Chief Economist for the World Bank’s Africa region Shanta Devarajan who defined quiet corruption as the failure of public servants to deliver services paid for by government said African countries were off track in realising their MDGs.
“Quiet corruption does not make headlines the way bribery scandals do, but it is just as corrosive to societies,” he said.
He further added that tackling corruption required a combination of strong and committed leadership as well as strong policies and institutions.
“The track record of these anti corruption commissions that people have set up to fight grand corruption has mixed; I don’t say they are all bad but they have probably been disappointing. None of these institutions concern themselves with quiet corruptions. I have never seen an anti corruption commission saying we are going to go after absentee teachers,” he said.
Mr Devarajan who also proposed tighter mechanisms to fight corruption at all levels further maintained that the vice remained a big impediment to development in Africa. He explained that the vice derailed efforts by government to ensure that resources reached the grass root levels.

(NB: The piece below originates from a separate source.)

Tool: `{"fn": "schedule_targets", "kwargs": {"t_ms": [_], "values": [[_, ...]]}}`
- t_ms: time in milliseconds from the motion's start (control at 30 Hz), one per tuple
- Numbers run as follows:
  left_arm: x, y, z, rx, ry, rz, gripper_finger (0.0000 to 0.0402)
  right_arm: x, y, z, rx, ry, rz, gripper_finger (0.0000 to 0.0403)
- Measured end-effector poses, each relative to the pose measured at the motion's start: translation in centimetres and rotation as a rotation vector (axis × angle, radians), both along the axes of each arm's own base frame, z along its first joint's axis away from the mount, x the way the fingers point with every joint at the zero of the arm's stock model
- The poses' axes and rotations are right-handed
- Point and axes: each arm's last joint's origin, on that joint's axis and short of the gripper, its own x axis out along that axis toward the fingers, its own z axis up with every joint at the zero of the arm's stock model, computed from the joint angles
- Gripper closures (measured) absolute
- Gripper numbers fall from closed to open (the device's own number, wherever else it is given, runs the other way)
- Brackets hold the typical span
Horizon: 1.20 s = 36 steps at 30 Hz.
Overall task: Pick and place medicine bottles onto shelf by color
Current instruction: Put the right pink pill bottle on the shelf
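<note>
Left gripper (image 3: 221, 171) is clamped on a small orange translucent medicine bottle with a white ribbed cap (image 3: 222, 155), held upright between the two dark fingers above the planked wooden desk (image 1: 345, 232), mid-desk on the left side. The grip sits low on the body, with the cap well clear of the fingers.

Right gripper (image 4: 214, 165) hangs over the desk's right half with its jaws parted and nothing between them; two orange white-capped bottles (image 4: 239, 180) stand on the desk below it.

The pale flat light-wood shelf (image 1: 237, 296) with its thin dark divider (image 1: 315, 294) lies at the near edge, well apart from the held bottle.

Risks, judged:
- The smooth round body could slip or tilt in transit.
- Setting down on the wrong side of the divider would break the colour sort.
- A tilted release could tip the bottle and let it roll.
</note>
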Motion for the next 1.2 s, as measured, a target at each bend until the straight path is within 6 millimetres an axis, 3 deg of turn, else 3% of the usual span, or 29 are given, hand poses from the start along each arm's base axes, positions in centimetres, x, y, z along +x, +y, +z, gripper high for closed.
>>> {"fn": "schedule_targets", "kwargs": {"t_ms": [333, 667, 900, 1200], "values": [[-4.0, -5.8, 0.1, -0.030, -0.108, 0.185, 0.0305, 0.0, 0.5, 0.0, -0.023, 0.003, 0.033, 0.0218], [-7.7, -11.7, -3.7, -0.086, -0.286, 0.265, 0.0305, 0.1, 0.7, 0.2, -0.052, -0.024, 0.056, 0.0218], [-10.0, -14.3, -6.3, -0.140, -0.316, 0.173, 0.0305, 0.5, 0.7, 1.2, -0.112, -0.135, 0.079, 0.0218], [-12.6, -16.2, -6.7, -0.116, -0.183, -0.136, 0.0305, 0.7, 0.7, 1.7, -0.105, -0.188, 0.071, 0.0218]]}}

“When countries try to solve the problem of accountability they actually make progress. For instance in Rwanda in the health sector they introduced a system called results based financing; where doctors were paid a bonus depending on the number of children they immunised or the number of pregnant mothers they saw and this was verified by an independent NGO,” he said.
Mr Devarajan however commended African countries for their efforts this far in trying to achieve their MDGs saying all was not lost. He said Africa’s poverty levels had decreased from 59 percent to about 50 percent between the years 2000 and 2010.
“What’s remarkable is that over the last 10 years the progress that Africa has made on the MDGs has been among the fastest that we have ever seen. For instance the poverty rates in Africa have been declining at about one percent per year. That’s a faster rate of poverty reduction than India’s,” he said.
Jorge Arbache an economist working under Mr Devarajan also explained that effects of small scale corruption would eventually take their toll on society further emphasising the need to stop them from getting out of hand.
“Think about the consequences that a child who drops out of school because of teachers’ absenteeism may have. After a long period the consequences may be significant not only for the child and his family but also for the economy as well because of low productivity,” he said.
According to the report 38 percent of government resources in Kenya did not get to their destined places while 99 percent of the same resources did not get to recipients in Chad. The report also indicated that corruption had gradually extended to practices that did not necessarily involve monetary transactions such as teacher absenteeism.
28.75 percent of Kenyan firms expected to give gifts to get operating licenses while 32.25 percent of firms expected to give gifts in meetings with tax officials. Still in Kenya 71.2 percent of firms expected to give gifts to secure a government contract and 38.35 percent of firms identified corruption as a major constraint.
The largest population in Sub Saharan Africa was Nigeria’s which had a population of 151.3 million while the smallest was Seychelles whose population stood at 0.1 percent.
Sub Saharan Africa with its over 819 million people in 47 countries continues to present the world with formidable development challenges. The number of people living in abject poverty continued to rise with the number of people living on less than $2 a day had nearly doubled. In 1981 it stood at 292 million and rose to about 555 million in 2005.
The 2010 African Development Indicator contained more than 450 macroeconomic, sectoral and social indicators covering 53 countries.